The Next Big Thing in Telework: Tracking and Reporting

Measures of telework success should rely less on hours at home and more on quality of work.

Telework has been a hot topic, particularly with the release of the Office of Personnel Management’s telework status report, which marked the first real measure of federal telework since passage of a 2010 law on it. And now that we know the percentage of federal teleworkers has more than doubled since the law was enacted, what’s the next big buzzword for federal telework?
 
According to Tom Simmons, vice president for federal systems and Citrix, the next steps for telework focus particularly on effective tracking and reporting. Indeed, OPM announced just this week it will automate the way it collects and provides statistics on telework.
 
“They’re relying on manual reporting from the teleworker,” Simmons said of the recent report. “Any time you’re relying on individual behavior in an environment that’s likely new to someone, the ability to capture good and reliable data is challenged.”
 
Simmons noted that government has done a great job at automating the time and attendance system but said any measure of telework success should rely less on how many hours a teleworker is putting in at home and more on the output and quality of the work they do. “When government tries to measure something, they measure what they’re used to measuring – that’s time and attendance,” he said.
 
So how might agencies better measure telework success? Simmons recommends they look to the technology they’ve already implemented for telework – notably virtual computing, voice over Internet protocol services and other collaboration tools – to measure telework use against the automated time and attendance tools they’ve been using for years.
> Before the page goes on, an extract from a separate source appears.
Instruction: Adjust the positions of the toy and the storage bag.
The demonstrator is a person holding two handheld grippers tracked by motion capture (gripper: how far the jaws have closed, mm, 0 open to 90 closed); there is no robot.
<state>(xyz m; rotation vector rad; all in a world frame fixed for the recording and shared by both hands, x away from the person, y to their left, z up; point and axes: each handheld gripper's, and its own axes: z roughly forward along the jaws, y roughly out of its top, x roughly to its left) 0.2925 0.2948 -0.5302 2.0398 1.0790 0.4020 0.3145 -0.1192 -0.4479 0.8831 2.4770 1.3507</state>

Still, measuring telework success will have to go beyond simply quantifying the amount of hours a teleworker is putting in, Simmons said. “If we’re just trying to measure time and attendance, there’s going to be resistance because managers are going to look at the tracker and not trust it or believe that an employee’s motivated at some level to work around the measures,” he said. “A cultural shift will have to take place if telework is going to be successful at the employee level and the managerial level.”
 
It’s the cultural challenges that are the main reason OPM found that just 1 in 4 employees who are eligible to telework actually do so, Simmons said. At the same time, he added, those cultural barriers are likely to soften up as the younger generation enters the federal workforce and moves up in the ranks.
 
“The overall culture of government needs to change to where work is not a place you go, but something you do,” Simmons said. “Too much of today’s traditional government managerial approach is that I’m only working when I’m sitting at my desk in the office. We need to change that to a world where, as an employee, I’m able to do my work from anywhere.”
 
Meanwhile, OPM’s recent report noted that 12 out of the 14 agencies surveyed cited technology as one of the top inhibitors to telework success. But Simmons said that should become less of a challenge going forward, particularly as agencies embrace new “bring your own device,” or BYOD, policies that allow employees to use personal hardware, such as laptops, PCs and smartphones, to log into work outside of the office. “I was slightly surprised over the way the tech component was characterized in the report,” he said. “In most cases, tech is not an inhibitor, it’s an enabler.”